2) Freeman is clearly endorsing, not simply explaining, China’s view that it was correct to suppress the protests. Presumably, his defenders are focused on his phrase, "the dominant view in China," never mind that he is saying that he finds that view "very plausible." And then there are those other troubling identifiers – "For myself," "I do not believe it is acceptable" – that make it clear these are Freeman’s views, even if he happens to share them with China’s elites. Finally, and most laughably for this sorry apology, Freeman predicts that he will hear opposing views from be "non-Burkean conservative." Not because they oppose his views but because of, you know, those massive Edmund Burke portraits you see flapping off every government building in Beijing.
3) It’s true that his views on the massacre are not unusual. I’ve noted that they seem to have been shared by the first President Bush, who notably conducted a realist foreign policy. So what. That doesn’t make them any less reprehensible. Goldfarb could be forgiven a little hyperbole when he wondered whether, with Freeman running the NIC, "the Obama administration will be giving the Chinese a free hand to deal with dissent however they see fit."
What is unusual – and what causes me to gasp every time I see it – is that he defends using the military to scatter mostly peaceful protesters in an American context. His defenders, who led the excoriation of the second Bush administration for spying on Americans, for the politicization of the military, apparently thinks this vindicates Freeman. Only Glenn Greenwald is a little qualmish about it:
It’s unclear, but I think a stray comment like that over the course of a thirty year career doesn’t undermine the credibility that someone has.
The only surprise to me (and other realists, including, I gather, you) was that the Chinese leadership did not act earlier to restore order. We would have done so, judging by the precedents set by MacArthur and our National Guard over the decades from 1920 – 1950. The main lesson those leaders who survived the affair have drawn from it, in fact, is that one should strike hard and strike fast rather than tolerate escalating self-expression by exuberantly rebellious kids. If June 4 tells us anything about the Chinese leadership it is that they are reluctant, often to the point of rashness, to resort to the use of force against their fellow citizens.

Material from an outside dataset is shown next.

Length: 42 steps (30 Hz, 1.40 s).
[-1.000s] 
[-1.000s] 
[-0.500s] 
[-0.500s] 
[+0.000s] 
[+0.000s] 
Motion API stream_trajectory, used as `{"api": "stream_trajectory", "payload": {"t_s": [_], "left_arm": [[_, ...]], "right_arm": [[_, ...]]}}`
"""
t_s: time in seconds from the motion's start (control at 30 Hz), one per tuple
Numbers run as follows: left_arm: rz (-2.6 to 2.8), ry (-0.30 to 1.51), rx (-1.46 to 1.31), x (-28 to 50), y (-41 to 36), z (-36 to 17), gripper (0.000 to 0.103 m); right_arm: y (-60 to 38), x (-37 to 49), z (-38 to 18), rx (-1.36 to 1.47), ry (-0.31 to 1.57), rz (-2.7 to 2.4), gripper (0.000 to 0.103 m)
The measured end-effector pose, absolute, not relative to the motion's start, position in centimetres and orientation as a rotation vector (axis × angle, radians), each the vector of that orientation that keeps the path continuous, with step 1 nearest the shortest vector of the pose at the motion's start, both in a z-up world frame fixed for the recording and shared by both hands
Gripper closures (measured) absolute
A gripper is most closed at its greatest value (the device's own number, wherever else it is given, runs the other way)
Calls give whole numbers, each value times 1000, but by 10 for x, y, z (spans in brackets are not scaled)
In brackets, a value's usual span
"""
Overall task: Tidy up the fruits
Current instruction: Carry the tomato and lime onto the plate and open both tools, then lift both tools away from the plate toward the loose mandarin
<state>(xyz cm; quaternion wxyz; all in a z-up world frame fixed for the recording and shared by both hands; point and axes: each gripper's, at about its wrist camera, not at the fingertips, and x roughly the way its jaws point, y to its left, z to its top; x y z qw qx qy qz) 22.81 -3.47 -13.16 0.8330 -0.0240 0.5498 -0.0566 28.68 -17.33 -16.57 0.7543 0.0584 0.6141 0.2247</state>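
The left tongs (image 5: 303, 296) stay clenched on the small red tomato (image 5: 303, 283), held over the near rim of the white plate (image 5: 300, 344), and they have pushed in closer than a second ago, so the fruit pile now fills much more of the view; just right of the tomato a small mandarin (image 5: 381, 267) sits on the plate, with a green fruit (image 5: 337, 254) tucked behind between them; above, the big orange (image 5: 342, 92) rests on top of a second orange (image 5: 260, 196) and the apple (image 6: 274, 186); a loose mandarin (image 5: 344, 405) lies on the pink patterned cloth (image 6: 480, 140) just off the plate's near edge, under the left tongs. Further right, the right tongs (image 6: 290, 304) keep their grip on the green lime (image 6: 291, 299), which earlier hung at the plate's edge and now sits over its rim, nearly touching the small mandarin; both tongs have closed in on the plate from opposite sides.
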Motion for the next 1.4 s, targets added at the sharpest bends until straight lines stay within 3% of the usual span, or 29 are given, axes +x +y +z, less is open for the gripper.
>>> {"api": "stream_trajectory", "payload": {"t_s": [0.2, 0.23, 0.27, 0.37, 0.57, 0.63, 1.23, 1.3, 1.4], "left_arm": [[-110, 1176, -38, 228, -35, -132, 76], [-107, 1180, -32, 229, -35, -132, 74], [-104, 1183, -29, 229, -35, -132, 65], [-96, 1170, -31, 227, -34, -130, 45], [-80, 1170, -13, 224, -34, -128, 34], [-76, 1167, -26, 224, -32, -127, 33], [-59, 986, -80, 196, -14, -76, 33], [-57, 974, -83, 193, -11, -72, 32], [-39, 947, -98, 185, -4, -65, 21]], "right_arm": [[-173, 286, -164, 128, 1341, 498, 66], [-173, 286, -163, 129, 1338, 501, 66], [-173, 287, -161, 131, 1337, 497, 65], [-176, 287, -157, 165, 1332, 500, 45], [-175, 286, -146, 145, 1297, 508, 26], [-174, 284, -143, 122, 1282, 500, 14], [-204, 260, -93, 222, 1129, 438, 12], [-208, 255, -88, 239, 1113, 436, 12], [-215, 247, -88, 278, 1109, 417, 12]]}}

Freeman is referring to one of the most notorious episodes in Douglas MacArthur’s career, when as military chief of staff in 1932 he ordered troops to disperse the "Bonus Army," tens of thousands of former conscripts who were seeking to redeem desperately needed bonuses before maturation.
MacArthur’s rationale, according to this sympathetic biography, was that the men had been infiltrated by Communists, although that was clearly not the case. (And even if it was…?) Not long before the incident, MacArthur had described pacifism as "undermining the morals of the working man" and as a "canker" that eats "deeper into the body politic." And incidentally, MacArthur used regular army troops to break up the protests not, as Freeman suggests, the National Guard.
So this is what I want to know from Freeman’s defenders: Were you truly comfortable with a top intel official who repeatedly upholds as sound policy the removal by force of mostly peaceful protesters through domestic deployment of the military, backed by tanks and led by a general who dissembles a Commie scare? And who belittles – or at least ignores – how such protests advanced the civil rights we now hold dear? (I wonder what Freeman made of Kent State.)
Editing the daily intelligence briefing?